Eight thousand years ago the Thames was a tributary of the Rhine. And if the cities had actually existed, you would have been able to walk from London to Rome without getting your felt-bound feet wet. Since then, geology has given us the Channel, a practical and psychological barrier that defines national identity.
The idea of a tunnel beneath this barrier dates back to the Treaty of Amiens 1751. Here reach exceeded grasp and the first realistic — although the word is used loosely — proposals were made to Napoleon by a mining engineer, Albert Mathieu, in only 1802. Mathieu wanted to turn the mid-Channel Varne bank into an island, with shorter tunnels going north to England and south to France. Nothing came of it. Channel tunnelling first became a science with Thomé de Gamond (1807–75), who inspected the seabed in a diving bell, but his diligent research brought no practical result.

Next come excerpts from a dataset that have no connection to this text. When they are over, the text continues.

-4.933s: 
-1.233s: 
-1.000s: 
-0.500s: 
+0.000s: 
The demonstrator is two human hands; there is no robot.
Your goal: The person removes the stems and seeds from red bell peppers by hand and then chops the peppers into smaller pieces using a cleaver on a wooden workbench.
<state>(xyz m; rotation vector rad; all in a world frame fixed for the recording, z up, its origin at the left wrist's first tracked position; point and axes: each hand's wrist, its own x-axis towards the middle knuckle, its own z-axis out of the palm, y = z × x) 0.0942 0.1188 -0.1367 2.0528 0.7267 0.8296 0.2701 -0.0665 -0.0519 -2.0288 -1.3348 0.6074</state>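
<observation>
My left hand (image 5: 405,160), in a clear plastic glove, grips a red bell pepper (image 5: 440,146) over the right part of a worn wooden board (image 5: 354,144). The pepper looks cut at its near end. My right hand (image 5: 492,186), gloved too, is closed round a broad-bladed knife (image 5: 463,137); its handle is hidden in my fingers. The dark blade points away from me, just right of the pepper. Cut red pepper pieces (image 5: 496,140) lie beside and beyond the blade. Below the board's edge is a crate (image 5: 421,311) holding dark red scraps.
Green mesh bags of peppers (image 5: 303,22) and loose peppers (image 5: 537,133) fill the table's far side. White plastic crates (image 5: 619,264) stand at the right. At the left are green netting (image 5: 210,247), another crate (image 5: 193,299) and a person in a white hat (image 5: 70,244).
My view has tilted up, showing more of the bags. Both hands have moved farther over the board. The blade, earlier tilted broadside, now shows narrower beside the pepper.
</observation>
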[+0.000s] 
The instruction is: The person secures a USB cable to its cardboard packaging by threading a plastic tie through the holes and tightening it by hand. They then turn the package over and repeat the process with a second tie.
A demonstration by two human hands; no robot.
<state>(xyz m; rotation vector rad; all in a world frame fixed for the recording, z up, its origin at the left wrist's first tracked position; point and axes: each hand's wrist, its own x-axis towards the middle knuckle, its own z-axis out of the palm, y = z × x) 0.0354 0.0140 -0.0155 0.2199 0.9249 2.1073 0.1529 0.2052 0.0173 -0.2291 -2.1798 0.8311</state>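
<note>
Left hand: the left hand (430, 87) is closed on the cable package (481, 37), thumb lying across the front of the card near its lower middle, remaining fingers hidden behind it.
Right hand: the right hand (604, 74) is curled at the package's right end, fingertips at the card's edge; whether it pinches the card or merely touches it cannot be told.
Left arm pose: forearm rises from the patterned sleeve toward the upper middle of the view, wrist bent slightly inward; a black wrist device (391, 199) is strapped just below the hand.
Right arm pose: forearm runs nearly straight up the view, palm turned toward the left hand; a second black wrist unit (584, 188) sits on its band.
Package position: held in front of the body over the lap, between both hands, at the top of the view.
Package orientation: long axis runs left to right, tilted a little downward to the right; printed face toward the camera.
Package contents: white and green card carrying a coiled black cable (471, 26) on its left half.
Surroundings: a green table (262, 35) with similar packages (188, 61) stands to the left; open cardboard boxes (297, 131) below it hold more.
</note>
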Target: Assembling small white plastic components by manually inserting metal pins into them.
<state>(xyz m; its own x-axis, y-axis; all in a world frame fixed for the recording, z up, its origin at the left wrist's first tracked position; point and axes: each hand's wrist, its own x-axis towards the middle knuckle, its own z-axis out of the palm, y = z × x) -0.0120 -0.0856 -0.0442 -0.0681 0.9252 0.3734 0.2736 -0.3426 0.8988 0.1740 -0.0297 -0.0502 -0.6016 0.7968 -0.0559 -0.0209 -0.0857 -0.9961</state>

Proposals were revived in 1906 by a new Channel Tunnel Company and staggered on, reversed by wars and politics, into the Thirties. Now the superlatively reactionary 27th Earl of Crawford and Balcarres entered the debate. A Channel tunnel would lead to more foreign visitors and that would increase criminality and vice, his lordship insisted. Crawford’s special subjects were the white slave trade, pornography, drugs and prostitution. He was anxious to protect Britain from continental depravity, particularly the French obsession with nudity and the (predominantly) German specialisation in homosexuality.
Despite Crawford’s warnings, plans for a fully engineered (if not quite fully funded) twin-rail Channel tunnel were eventually announced at Lille’s Hotel de Ville in January 1986, the happy result of a solemn Mitterrand grand projet and Mrs Thatcher’s unreflective megalomania. Mrs T. predicted she would be the first to drive though the tunnel at the wheel of her own car, but we never became a driver.